CVE-2025-6918 is a critical SQL Injection vulnerability (CWE-89) found in Ncvav Virtual PBX Software versions prior to 09.07.2025. The vulnerability arises from improper neutralization of special elements used in SQL commands, allowing an attacker to inject malicious SQL code into the backend database queries executed by the PBX software. This flaw enables remote attackers to execute arbitrary SQL commands without any authentication or user interaction, due to the vulnerability being remotely exploitable over the network with low attack complexity. The CVSS 3.1 base score of 9.8 reflects the critical nature of this issue, with high impact on confidentiality, integrity, and availability. Exploitation can lead to unauthorized data disclosure, data modification, deletion, or complete compromise of the underlying database and potentially the PBX system itself. Given that PBX systems handle telephony signaling and call routing, a successful attack could disrupt voice communications, leak sensitive call records, or allow attackers to manipulate call handling. Although no known exploits are currently reported in the wild, the severity and ease of exploitation make this a high-risk vulnerability requiring immediate attention. The lack of available patches at the time of publication further increases the urgency for mitigation.

For European organizations, the impact of this vulnerability is significant, especially for enterprises, service providers, and government agencies relying on Ncvav Virtual PBX Software for their telephony infrastructure. Compromise of PBX systems can lead to interception of sensitive communications, disruption of business operations due to call service outages, and exposure of confidential call metadata or user credentials stored in the database. This can result in regulatory non-compliance, particularly under GDPR, due to unauthorized access to personal data. Additionally, attackers could leverage this vulnerability as a foothold to pivot into internal networks, escalating the risk of broader compromise. The critical nature of the vulnerability means that organizations face potential financial losses, reputational damage, and operational downtime if exploited.
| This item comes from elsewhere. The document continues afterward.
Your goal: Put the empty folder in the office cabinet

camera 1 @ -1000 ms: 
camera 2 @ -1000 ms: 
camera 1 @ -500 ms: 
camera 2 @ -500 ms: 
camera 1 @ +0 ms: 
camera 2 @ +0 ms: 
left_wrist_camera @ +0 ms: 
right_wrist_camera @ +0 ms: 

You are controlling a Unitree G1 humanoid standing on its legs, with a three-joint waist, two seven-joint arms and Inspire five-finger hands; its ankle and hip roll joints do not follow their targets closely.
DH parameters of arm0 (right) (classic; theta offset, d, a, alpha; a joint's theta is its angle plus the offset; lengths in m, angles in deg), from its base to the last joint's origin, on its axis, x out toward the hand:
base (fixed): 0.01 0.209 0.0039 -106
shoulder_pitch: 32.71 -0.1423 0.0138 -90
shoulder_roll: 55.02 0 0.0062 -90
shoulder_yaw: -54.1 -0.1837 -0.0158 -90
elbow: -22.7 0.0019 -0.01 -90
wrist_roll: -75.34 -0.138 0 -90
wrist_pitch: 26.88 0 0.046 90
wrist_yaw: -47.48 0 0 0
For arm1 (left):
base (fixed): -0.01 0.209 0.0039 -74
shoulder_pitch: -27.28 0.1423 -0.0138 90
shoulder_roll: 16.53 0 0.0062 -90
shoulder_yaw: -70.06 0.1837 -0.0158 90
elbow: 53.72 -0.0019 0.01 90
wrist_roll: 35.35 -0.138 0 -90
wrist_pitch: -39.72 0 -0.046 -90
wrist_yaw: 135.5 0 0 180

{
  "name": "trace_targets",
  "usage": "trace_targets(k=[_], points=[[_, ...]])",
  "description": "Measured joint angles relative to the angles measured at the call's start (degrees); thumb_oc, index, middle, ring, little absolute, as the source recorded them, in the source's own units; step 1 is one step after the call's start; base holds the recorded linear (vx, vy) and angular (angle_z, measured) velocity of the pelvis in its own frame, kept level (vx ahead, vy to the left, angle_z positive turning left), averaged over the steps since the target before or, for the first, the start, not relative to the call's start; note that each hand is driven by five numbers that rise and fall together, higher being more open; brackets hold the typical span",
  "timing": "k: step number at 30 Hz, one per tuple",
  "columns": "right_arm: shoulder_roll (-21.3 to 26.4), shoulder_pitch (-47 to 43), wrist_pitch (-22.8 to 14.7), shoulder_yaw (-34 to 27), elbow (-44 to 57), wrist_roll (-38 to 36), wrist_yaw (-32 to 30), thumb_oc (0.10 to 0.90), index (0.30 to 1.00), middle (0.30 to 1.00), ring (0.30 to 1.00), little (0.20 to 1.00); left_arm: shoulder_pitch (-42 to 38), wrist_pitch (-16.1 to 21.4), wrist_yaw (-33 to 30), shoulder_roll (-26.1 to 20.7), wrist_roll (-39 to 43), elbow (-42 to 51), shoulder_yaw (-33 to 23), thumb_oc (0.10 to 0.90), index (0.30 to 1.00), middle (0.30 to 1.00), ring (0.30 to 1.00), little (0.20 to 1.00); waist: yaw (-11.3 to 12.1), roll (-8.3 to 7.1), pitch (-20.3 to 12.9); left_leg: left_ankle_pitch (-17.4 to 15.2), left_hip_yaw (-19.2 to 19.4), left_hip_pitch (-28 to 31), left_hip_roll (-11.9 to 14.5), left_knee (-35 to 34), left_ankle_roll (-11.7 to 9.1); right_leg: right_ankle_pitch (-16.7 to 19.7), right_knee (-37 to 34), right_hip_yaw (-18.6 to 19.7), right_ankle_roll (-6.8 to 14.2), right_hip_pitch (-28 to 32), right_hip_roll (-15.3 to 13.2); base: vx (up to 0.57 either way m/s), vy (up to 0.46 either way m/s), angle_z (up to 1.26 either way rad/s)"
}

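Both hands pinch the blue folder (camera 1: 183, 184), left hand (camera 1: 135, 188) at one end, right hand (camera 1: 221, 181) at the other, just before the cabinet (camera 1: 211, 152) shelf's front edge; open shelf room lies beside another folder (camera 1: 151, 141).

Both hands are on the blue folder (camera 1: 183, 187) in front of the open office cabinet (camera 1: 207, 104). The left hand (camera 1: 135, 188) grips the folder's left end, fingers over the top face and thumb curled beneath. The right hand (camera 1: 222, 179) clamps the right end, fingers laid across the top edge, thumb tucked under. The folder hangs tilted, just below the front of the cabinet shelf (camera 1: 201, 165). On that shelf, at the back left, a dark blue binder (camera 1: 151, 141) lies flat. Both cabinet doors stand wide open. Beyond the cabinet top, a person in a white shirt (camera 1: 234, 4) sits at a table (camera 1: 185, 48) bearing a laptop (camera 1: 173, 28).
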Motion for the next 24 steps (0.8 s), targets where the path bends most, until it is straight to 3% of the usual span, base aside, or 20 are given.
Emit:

Given the absence of an official patch at the time of this report, European organizations should implement immediate compensating controls. These include: 1) Restricting network access to the PBX management interfaces by implementing strict firewall rules and network segmentation to limit exposure to trusted IP addresses only. 2) Employing Web Application Firewalls (WAFs) or intrusion prevention systems (IPS) with signatures or heuristics to detect and block SQL injection attempts targeting the PBX software. 3) Conducting thorough input validation and sanitization on any user-supplied data interacting with the PBX system, if customization or scripting is possible. 4) Monitoring logs for unusual database query patterns or errors indicative of injection attempts. 5) Planning for rapid deployment of vendor patches once released and testing them in controlled environments before production rollout. 6) Considering temporary migration to alternative PBX solutions if risk tolerance is low and exposure is high. 7) Educating IT and security teams about the vulnerability to ensure prompt detection and response.